MIR-1252

miren deploy should wait for healthy and report the truth

In Progress public

phinze Opened Jun 23, 2026 Updated Jun 23, 2026

miren deploy declares victory too early. The moment it flips the deployment record to active server-side, it prints "All traffic moved to new version" and exits, without ever waiting to see the new instance serve a request (cli/commands/deploy.go; the activation poller only checks that the active version matches and a pool is assigned, not that anything works). The version pointer moved, but whether anything's answering is anyone's guess. The app might still be booting, or crash-looping, and you'd never know from the deploy output.

Make deploy wait for the new version to actually be healthy before it reports, so it can tell the truth: "live and serving," or "came up, but heads up...", or "never became healthy, here's why."

Scope note: this is the consumer side. "Healthy" should be read from an authoritative signal (today: sandbox RUNNING + the network health check), not redefined in the deploy path. The richer, user-configurable definition belongs to the Health Checks item (MIR-1251); build this to read health from app-status so it flows through whatever that lands, rather than inventing its own notion.

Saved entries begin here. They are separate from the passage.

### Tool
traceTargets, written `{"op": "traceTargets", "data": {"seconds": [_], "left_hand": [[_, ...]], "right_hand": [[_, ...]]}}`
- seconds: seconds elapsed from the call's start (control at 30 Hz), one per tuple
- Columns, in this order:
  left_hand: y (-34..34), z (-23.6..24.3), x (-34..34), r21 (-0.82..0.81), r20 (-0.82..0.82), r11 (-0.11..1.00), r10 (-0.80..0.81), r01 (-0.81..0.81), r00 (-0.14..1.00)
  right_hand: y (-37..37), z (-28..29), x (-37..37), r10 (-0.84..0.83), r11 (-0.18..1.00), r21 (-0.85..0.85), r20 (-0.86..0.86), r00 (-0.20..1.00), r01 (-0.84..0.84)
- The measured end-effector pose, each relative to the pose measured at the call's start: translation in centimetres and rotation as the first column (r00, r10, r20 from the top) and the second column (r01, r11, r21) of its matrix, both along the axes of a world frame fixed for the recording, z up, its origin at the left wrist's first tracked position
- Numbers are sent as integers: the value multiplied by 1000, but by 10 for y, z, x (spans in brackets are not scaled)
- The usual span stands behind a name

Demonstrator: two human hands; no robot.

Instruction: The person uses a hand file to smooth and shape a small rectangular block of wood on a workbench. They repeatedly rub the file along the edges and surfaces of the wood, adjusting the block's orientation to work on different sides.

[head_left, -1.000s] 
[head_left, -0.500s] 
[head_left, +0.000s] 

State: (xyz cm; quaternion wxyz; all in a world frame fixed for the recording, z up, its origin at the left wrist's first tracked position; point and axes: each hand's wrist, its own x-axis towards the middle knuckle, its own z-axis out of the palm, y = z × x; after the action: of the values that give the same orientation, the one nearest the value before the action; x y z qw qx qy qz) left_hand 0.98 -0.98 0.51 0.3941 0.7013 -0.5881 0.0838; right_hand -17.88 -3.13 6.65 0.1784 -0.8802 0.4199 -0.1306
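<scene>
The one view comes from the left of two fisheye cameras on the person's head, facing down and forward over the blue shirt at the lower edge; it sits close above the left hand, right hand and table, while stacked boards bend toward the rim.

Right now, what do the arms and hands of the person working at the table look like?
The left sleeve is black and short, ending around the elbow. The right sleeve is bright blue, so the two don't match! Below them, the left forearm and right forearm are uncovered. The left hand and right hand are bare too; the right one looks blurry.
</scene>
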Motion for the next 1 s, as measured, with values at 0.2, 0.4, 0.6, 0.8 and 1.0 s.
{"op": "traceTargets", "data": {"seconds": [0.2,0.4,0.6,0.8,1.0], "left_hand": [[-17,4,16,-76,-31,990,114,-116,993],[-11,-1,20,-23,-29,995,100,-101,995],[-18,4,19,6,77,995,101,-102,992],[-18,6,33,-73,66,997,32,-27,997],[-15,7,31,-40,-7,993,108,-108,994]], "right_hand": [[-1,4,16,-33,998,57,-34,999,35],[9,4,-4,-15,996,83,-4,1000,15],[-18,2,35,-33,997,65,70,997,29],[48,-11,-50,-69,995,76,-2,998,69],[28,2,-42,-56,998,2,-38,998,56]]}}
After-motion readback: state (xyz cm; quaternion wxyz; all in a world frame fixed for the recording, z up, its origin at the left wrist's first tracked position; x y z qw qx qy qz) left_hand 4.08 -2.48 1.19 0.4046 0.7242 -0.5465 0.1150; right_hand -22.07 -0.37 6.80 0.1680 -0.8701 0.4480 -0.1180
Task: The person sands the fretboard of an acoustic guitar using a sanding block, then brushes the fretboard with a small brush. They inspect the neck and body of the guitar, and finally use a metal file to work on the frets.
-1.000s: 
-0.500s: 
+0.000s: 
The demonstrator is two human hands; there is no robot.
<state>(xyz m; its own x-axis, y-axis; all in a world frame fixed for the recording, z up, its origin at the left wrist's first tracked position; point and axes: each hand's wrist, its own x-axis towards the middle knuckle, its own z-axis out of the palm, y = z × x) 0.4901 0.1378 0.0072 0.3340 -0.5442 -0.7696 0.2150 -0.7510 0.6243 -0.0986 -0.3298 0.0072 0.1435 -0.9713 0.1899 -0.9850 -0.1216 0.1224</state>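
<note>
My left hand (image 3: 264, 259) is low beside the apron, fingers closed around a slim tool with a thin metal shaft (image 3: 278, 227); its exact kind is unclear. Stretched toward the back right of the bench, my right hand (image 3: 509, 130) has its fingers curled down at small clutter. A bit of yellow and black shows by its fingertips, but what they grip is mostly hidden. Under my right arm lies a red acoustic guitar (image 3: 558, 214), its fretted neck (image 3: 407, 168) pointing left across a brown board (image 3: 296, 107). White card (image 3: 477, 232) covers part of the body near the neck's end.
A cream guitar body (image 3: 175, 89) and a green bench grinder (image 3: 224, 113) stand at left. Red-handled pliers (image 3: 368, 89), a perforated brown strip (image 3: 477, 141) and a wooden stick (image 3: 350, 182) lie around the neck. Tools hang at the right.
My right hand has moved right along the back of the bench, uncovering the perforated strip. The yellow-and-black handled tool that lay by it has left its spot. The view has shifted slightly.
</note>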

This is also the natural home for the loud port-divergence warning from MIR-1246: when an app ignores $PORT and binds elsewhere, we auto-route and record the observed port on the sandbox, but today the only signal is a quiet line in m logs. Once deploy waits for health, it can surface that as a real deploy warning, the way we warn about implicitly mounting a local disk.

Things to work through:

A health/readiness signal surfaced through app-status / AppInfo.
Autoscale-to-zero: a scaled-to-zero app has no running instance, so "healthy" can't mean "an instance is up right now"; don't hang waiting for one.
Rollback goes through the same path and should get the same honest treatment.
Failure UX: when a version never goes healthy, say why (reuse MIR-1246's actionable port messages, surface crash logs) instead of a generic timeout.